*Action item*
Lines from the line with "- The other" to the line with "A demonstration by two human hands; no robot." in the entries below, and only those, must be output exactly, with both ends included.

*Input data*
+++

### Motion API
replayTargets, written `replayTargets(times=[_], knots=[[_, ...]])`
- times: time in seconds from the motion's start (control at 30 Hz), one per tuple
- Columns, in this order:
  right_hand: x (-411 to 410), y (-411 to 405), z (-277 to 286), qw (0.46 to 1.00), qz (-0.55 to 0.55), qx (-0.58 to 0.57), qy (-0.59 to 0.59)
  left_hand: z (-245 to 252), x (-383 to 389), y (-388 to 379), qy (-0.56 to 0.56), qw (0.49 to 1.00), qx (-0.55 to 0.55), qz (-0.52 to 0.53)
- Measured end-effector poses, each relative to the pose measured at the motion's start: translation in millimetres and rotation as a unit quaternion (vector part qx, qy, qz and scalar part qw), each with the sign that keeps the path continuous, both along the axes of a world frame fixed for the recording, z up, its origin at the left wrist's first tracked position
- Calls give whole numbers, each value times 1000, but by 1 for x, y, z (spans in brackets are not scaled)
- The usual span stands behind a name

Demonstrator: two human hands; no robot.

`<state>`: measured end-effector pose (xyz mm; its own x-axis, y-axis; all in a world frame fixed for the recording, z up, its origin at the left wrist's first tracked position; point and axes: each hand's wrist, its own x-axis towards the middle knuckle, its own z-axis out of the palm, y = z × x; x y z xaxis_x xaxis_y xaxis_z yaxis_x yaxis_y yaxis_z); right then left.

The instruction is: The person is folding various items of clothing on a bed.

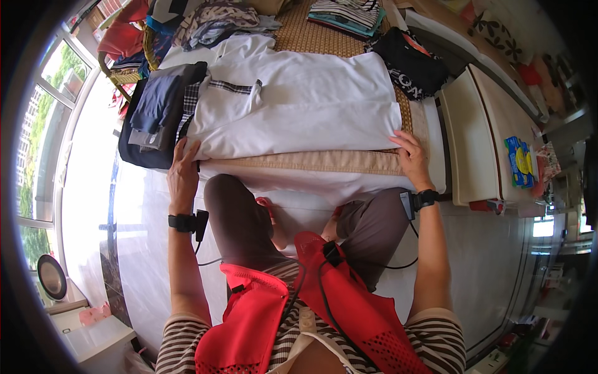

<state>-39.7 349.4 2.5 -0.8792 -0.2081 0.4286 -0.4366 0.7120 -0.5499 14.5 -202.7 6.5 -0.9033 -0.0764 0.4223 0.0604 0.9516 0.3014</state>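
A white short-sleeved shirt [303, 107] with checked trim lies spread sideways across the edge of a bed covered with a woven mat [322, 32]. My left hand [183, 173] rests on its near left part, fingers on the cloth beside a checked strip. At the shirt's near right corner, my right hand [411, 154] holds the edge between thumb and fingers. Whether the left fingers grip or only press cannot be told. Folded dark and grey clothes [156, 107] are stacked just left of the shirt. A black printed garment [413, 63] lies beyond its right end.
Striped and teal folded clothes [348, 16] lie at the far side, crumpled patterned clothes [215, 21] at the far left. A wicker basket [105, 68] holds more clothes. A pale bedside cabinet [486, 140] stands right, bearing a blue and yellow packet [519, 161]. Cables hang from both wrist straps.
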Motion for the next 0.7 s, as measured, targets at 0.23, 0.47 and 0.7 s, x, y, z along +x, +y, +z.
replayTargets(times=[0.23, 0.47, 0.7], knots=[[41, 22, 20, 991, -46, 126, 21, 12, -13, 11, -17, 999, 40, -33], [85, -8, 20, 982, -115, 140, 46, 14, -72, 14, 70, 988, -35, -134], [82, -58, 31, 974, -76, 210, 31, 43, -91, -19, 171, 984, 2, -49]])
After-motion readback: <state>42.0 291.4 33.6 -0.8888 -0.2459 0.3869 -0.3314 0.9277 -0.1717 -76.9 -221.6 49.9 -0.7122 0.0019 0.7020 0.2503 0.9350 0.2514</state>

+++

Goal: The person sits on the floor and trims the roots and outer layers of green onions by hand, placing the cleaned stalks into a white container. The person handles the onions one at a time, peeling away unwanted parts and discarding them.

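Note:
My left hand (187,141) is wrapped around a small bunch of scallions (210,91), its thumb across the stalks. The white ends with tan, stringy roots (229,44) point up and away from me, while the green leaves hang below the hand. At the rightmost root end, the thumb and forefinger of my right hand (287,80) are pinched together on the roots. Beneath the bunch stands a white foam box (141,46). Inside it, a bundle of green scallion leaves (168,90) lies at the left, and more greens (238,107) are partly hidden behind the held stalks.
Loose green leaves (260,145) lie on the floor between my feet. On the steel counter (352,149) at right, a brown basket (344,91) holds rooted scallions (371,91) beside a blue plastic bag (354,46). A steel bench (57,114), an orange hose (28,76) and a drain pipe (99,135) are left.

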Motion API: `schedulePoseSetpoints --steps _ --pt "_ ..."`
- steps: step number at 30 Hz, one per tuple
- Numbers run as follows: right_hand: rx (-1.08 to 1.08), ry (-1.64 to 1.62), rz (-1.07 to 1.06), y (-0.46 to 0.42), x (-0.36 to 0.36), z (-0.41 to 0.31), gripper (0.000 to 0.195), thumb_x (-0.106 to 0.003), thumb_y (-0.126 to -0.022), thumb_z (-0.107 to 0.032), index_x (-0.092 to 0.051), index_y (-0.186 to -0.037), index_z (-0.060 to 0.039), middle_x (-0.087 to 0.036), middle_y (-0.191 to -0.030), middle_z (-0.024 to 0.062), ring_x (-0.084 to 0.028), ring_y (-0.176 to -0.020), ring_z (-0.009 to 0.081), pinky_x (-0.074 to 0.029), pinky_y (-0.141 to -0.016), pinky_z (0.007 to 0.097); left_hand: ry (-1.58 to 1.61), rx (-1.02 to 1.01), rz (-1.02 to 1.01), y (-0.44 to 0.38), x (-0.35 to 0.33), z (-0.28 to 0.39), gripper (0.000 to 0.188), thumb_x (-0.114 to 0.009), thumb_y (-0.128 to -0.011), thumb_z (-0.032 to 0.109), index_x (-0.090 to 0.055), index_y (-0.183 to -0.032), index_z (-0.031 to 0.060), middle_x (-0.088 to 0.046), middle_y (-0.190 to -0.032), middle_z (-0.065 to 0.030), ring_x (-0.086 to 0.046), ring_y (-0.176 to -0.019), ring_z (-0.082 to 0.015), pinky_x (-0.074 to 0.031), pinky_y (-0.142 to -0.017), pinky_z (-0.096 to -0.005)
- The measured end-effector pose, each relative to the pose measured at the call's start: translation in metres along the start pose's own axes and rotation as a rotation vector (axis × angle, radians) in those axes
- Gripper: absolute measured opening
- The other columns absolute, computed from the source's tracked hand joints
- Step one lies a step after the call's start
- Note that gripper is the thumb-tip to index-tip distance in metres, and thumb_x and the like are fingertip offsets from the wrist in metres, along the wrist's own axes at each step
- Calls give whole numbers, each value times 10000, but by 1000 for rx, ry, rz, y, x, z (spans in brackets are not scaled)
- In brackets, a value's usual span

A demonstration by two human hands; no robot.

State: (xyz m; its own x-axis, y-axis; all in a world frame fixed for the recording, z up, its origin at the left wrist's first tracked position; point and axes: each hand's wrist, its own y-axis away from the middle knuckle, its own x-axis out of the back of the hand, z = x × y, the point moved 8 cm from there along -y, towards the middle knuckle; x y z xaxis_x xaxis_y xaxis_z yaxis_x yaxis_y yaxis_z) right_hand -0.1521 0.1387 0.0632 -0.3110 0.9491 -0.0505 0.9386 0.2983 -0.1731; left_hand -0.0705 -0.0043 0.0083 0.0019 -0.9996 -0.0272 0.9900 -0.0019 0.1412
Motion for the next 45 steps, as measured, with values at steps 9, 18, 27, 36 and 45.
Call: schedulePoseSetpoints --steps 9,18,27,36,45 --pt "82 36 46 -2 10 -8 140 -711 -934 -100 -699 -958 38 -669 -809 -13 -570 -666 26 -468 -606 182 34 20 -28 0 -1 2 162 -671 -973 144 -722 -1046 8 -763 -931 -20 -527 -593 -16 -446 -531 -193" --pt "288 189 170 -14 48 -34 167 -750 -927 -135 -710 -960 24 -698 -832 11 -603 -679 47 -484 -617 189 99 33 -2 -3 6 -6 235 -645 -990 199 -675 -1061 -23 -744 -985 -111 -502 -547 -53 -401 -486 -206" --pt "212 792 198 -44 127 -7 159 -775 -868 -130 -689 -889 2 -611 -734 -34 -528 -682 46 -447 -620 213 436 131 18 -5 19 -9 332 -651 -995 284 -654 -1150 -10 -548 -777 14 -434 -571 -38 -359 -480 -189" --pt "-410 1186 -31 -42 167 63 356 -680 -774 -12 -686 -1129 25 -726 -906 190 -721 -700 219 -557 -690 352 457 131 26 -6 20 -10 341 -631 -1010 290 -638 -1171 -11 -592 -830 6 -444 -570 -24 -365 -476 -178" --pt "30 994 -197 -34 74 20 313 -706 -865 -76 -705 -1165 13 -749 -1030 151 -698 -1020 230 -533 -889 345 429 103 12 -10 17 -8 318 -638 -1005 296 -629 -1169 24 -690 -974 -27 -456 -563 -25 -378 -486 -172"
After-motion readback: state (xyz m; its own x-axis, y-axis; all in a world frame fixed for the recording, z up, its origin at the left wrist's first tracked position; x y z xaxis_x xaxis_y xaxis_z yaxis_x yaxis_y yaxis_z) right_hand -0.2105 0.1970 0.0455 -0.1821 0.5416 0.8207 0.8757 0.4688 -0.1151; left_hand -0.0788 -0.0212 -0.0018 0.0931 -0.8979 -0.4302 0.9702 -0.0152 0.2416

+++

*Result of this exercise*
- The other columns absolute, computed from the source's tracked hand joints
- Step one lies a step after the call's start
- Note that gripper is the thumb-tip to index-tip distance in metres, and thumb_x and the like are fingertip offsets from the wrist in metres, along the wrist's own axes at each step
- Calls give whole numbers, each value times 10000, but by 1000 for rx, ry, rz, y, x, z (spans in brackets are not scaled)
- In brackets, a value's usual span

A demonstration by two human hands; no robot.

Work on this exercise is finished, so nothing remains.